_Exercise directions_. Could each entry below be written out exactly, with every picture dropped?

_Data provided_.
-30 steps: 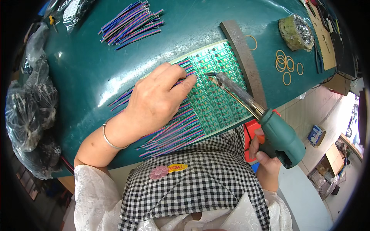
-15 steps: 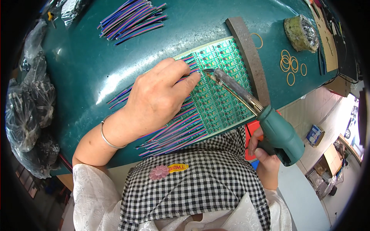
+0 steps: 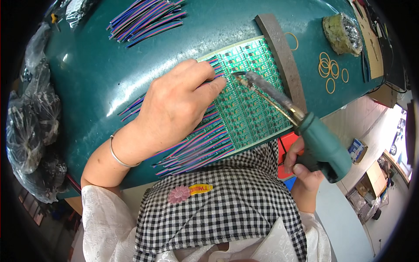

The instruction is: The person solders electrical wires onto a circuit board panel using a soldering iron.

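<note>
A green panel of small circuit boards lies on the table in front of me. Along its left side runs a row of striped, multicoloured ribbon wires, their ends at the boards' edge. My left hand is closed in a pinch at the upper part of that row, on a ribbon wire whose end is mostly covered by the fingers. Wrapped round the handle of a green soldering gun is my right hand. The gun's dark tip is over the panel, just right of my left fingertips and apart from them.
A dark metal bar borders the panel's right side. Loose ribbon wires lie in a pile at the far left. Rubber bands and a foil-lined roll are at the right. Plastic bags line the left edge.
The soldering gun has shifted slightly right, its tip drawing away from my left fingertips. My left hand keeps its pinch in nearly the same place on the panel.
</note>
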Motion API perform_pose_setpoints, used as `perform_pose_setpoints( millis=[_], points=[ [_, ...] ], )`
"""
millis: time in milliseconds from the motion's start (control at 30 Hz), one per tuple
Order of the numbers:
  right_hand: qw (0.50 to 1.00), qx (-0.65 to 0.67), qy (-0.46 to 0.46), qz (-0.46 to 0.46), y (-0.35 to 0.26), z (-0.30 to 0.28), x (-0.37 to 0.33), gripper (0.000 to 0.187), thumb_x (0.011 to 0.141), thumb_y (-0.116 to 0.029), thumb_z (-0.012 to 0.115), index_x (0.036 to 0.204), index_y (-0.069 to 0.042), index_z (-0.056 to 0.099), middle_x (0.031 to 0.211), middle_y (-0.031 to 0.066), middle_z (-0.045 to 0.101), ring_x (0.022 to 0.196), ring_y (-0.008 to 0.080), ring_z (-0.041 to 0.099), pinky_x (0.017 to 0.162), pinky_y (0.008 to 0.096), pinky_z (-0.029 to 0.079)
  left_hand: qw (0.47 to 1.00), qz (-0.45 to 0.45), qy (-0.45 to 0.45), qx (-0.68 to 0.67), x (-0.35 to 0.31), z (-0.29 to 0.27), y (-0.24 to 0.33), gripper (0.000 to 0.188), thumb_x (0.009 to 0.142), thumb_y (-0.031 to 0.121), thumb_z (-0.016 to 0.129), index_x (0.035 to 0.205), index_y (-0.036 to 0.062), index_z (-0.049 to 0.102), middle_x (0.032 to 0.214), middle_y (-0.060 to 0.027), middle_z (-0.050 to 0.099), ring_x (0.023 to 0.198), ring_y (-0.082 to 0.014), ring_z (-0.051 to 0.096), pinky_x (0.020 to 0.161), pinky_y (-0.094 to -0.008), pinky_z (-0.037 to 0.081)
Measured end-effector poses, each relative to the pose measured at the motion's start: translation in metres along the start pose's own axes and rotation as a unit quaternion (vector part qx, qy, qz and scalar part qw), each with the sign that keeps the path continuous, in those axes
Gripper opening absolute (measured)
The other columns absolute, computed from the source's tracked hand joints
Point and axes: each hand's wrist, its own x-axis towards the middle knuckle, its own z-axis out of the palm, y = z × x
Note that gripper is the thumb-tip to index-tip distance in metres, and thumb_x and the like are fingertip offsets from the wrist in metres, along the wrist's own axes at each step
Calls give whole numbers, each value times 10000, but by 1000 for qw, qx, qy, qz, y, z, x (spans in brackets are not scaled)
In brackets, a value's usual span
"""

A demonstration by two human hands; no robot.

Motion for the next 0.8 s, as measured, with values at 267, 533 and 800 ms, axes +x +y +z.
perform_pose_setpoints(
  millis=[267, 533, 800],
  points=[
    [994, 41, 90, 42, -8, 13, -6, 598, 713, -229, 780, 1157, 86, 533, 674, 83, 533, 492, 168, 512, 463, 275, 436, 1000, 4, -1, 6, -1, 1, 0, 225, 688, 5, 658, 908, -15, 704, 850, -89, 594, 753, -243, 600, 626, -355, 522],
    [994, -28, 78, 66, -12, 15, -4, 673, 684, -249, 784, 1220, 65, 523, 692, 67, 538, 556, 158, 531, 481, 272, 437, 1000, -11, -6, 4, 0, -1, 2, 252, 698, -39, 708, 941, 21, 734, 845, -74, 634, 732, -232, 631, 608, -335, 524],
    [1000, -9, -13, 4, -3, -4, -1, 412, 734, -41, 749, 1121, 44, 635, 944, 105, 676, 763, 170, 641, 689, 299, 539, 1000, -6, -11, -1, 1, -4, -1, 247, 700, -39, 701, 937, 20, 734, 853, -71, 639, 736, -232, 632, 612, -330, 525]
  ],
)
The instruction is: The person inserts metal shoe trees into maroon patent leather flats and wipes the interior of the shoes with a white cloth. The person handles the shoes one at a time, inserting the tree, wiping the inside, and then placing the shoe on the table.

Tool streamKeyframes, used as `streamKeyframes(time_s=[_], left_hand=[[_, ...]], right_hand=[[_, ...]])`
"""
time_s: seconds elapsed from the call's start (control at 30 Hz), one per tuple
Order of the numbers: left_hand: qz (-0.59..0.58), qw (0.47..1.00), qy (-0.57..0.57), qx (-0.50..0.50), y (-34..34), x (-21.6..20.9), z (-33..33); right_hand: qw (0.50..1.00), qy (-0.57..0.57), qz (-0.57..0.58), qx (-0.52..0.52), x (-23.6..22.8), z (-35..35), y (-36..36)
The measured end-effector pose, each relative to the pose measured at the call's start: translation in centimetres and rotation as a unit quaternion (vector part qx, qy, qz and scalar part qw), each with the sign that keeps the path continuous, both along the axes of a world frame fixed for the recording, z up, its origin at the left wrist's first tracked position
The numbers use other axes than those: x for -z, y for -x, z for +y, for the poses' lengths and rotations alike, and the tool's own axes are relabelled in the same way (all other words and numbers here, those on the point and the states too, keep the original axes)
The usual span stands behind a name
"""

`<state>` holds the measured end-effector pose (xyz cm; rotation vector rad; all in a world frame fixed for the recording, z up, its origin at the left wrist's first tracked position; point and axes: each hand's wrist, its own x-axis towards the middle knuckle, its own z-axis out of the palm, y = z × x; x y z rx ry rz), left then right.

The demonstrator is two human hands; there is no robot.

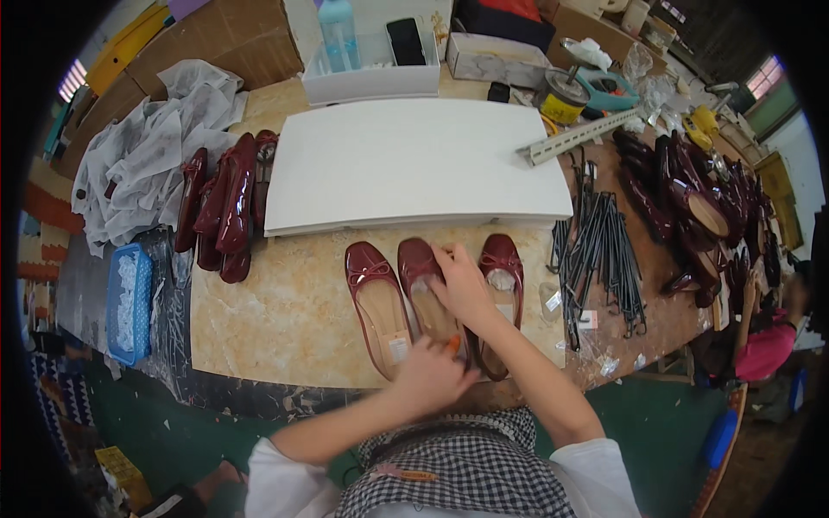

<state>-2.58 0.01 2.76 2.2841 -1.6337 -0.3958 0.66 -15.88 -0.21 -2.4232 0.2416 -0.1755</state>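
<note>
Three dark red ballet flats lie side by side before me, toes pointing away: a left one (373, 293), a middle one (416, 258) and a right one (501, 259). Bows show on the left and right toes. My right hand (466, 283) grips the middle flat near its toe opening, with the fingertips at its upper. Over the heel of that flat is my left hand (429, 376), fingers curled and slightly blurred. A small orange thing (452, 345) pokes out at its fingertips. That hand hides the middle heel.
Beyond the shoes lies a large white stack of sheets (406, 164). More red flats (235, 194) and crumpled white paper (164, 147) lie left, above a blue basket (129, 302). On the right are black metal rods (600, 250), a metal angle strip (583, 138) and piled flats (691, 198).
</note>
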Motion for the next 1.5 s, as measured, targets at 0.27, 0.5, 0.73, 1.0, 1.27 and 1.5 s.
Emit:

_Task answer_.
-30 steps: 
-15 steps: 
+0 steps: 

The instruction is: The person solders electrical wires onto a circuit board panel using a soldering iron.

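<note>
A green panel of small circuit boards lies on the table in front of me. Along its left side runs a row of striped, multicoloured ribbon wires, their ends at the boards' edge. My left hand is closed in a pinch at the upper part of that row, on a ribbon wire whose end is mostly covered by the fingers. Wrapped round the handle of a green soldering gun is my right hand. The gun's dark tip is over the panel, just right of my left fingertips and apart from them.
A dark metal bar borders the panel's right side. Loose ribbon wires lie in a pile at the far left. Rubber bands and a foil-lined roll are at the right. Plastic bags line the left edge.
The soldering gun has shifted slightly right, its tip drawing away from my left fingertips. My left hand keeps its pinch in nearly the same place on the panel.
</note>
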Motion API perform_pose_setpoints, used as `perform_pose_setpoints( millis=[_], points=[ [_, ...] ], )`
"""
millis: time in milliseconds from the motion's start (control at 30 Hz), one per tuple
Order of the numbers:
  right_hand: qw (0.50 to 1.00), qx (-0.65 to 0.67), qy (-0.46 to 0.46), qz (-0.46 to 0.46), y (-0.35 to 0.26), z (-0.30 to 0.28), x (-0.37 to 0.33), gripper (0.000 to 0.187), thumb_x (0.011 to 0.141), thumb_y (-0.116 to 0.029), thumb_z (-0.012 to 0.115), index_x (0.036 to 0.204), index_y (-0.069 to 0.042), index_z (-0.056 to 0.099), middle_x (0.031 to 0.211), middle_y (-0.031 to 0.066), middle_z (-0.045 to 0.101), ring_x (0.022 to 0.196), ring_y (-0.008 to 0.080), ring_z (-0.041 to 0.099), pinky_x (0.017 to 0.162), pinky_y (0.008 to 0.096), pinky_z (-0.029 to 0.079)
  left_hand: qw (0.47 to 1.00), qz (-0.45 to 0.45), qy (-0.45 to 0.45), qx (-0.68 to 0.67), x (-0.35 to 0.31), z (-0.29 to 0.27), y (-0.24 to 0.33), gripper (0.000 to 0.188), thumb_x (0.009 to 0.142), thumb_y (-0.031 to 0.121), thumb_z (-0.016 to 0.129), index_x (0.035 to 0.205), index_y (-0.036 to 0.062), index_z (-0.049 to 0.102), middle_x (0.032 to 0.214), middle_y (-0.060 to 0.027), middle_z (-0.050 to 0.099), ring_x (0.023 to 0.198), ring_y (-0.082 to 0.014), ring_z (-0.051 to 0.096), pinky_x (0.020 to 0.161), pinky_y (-0.094 to -0.008), pinky_z (-0.037 to 0.081)
Measured end-effector poses, each relative to the pose measured at the motion's start: translation in metres along the start pose's own axes and rotation as a unit quaternion (vector part qx, qy, qz and scalar part qw), each with the sign that keeps the path continuous, in those axes
Gripper opening absolute (measured)
The other columns absolute, computed from the source's tracked hand joints
Point and axes: each hand's wrist, its own x-axis towards the middle knuckle, its own z-axis out of the palm, y = z × x
Note that gripper is the thumb-tip to index-tip distance in metres, and thumb_x and the like are fingertip offsets from the wrist in metres, along the wrist's own axes at each step
Calls give whole numbers, each value times 10000, but by 1000 for qw, qx, qy, qz, y, z, x (spans in brackets are not scaled)
In brackets, a value's usual span
"""

A demonstration by two human hands; no robot.

Motion for the next 0.8 s, as measured, with values at 267, 533 and 800 ms, axes +x +y +z.
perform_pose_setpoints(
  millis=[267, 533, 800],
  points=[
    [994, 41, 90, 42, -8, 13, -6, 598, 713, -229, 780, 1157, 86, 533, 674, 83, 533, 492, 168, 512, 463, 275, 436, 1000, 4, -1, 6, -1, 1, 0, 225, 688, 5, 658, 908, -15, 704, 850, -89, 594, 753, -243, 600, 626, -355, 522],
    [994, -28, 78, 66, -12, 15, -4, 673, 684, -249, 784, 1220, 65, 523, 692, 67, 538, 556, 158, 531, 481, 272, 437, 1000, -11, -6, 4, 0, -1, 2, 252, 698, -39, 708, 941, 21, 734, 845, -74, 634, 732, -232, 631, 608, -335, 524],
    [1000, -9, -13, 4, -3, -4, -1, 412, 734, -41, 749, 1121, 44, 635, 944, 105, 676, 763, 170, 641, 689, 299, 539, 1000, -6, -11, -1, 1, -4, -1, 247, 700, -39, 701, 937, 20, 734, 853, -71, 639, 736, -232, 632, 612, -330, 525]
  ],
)
The instruction is: The person inserts metal shoe trees into maroon patent leather flats and wipes the interior of the shoes with a white cloth. The person handles the shoes one at a time, inserting the tree, wiping the inside, and then placing the shoe on the table.

Tool streamKeyframes, used as `streamKeyframes(time_s=[_], left_hand=[[_, ...]], right_hand=[[_, ...]])`
"""
time_s: seconds elapsed from the call's start (control at 30 Hz), one per tuple
Order of the numbers: left_hand: qz (-0.59..0.58), qw (0.47..1.00), qy (-0.57..0.57), qx (-0.50..0.50), y (-34..34), x (-21.6..20.9), z (-33..33); right_hand: qw (0.50..1.00), qy (-0.57..0.57), qz (-0.57..0.58), qx (-0.52..0.52), x (-23.6..22.8), z (-35..35), y (-36..36)
The measured end-effector pose, each relative to the pose measured at the call's start: translation in centimetres and rotation as a unit quaternion (vector part qx, qy, qz and scalar part qw), each with the sign that keeps the path continuous, both along the axes of a world frame fixed for the recording, z up, its origin at the left wrist's first tracked position
The numbers use other axes than those: x for -z, y for -x, z for +y, for the poses' lengths and rotations alike, and the tool's own axes are relabelled in the same way (all other words and numbers here, those on the point and the states too, keep the original axes)
The usual span stands behind a name
"""

`<state>` holds the measured end-effector pose (xyz cm; rotation vector rad; all in a world frame fixed for the recording, z up, its origin at the left wrist's first tracked position; point and axes: each hand's wrist, its own x-axis towards the middle knuckle, its own z-axis out of the palm, y = z × x; x y z rx ry rz), left then right.

The demonstrator is two human hands; there is no robot.


<state>-2.58 0.01 2.76 2.2841 -1.6337 -0.3958 0.66 -15.88 -0.21 -2.4232 0.2416 -0.1755</state>
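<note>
Three dark red ballet flats lie side by side before me, toes pointing away: a left one (373, 293), a middle one (416, 258) and a right one (501, 259). Bows show on the left and right toes. My right hand (466, 283) grips the middle flat near its toe opening, with the fingertips at its upper. Over the heel of that flat is my left hand (429, 376), fingers curled and slightly blurred. A small orange thing (452, 345) pokes out at its fingertips. That hand hides the middle heel.
Beyond the shoes lies a large white stack of sheets (406, 164). More red flats (235, 194) and crumpled white paper (164, 147) lie left, above a blue basket (129, 302). On the right are black metal rods (600, 250), a metal angle strip (583, 138) and piled flats (691, 198).
</note>
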Motion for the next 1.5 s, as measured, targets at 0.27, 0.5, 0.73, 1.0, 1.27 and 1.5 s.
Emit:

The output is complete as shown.